TASK GOAL
Transcribe the listing word for word. Begin at its first line and end with the line containing "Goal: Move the".
————————
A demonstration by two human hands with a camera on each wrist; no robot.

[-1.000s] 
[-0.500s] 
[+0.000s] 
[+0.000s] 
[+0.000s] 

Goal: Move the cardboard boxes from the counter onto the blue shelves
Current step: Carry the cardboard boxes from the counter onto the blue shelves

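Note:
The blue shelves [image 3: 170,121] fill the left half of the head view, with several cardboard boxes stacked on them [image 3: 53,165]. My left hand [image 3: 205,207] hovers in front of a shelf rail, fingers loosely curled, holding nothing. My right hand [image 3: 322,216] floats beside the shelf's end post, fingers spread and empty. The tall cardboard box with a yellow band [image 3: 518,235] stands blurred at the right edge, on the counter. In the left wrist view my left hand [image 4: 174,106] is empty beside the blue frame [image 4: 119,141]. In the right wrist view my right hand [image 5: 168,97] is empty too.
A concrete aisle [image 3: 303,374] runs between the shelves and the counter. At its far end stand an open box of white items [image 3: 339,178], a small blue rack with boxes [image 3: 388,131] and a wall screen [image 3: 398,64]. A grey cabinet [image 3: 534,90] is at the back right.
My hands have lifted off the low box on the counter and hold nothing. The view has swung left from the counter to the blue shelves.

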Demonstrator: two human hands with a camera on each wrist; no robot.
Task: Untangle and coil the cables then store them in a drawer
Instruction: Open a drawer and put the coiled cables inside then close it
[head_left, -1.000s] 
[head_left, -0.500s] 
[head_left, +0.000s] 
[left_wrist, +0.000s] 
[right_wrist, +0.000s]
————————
TASK RESULT
A demonstration by two human hands with a camera on each wrist; no robot.

[-1.000s] 
[-0.500s] 
[+0.000s] 
[+0.000s] 
[+0.000s] 

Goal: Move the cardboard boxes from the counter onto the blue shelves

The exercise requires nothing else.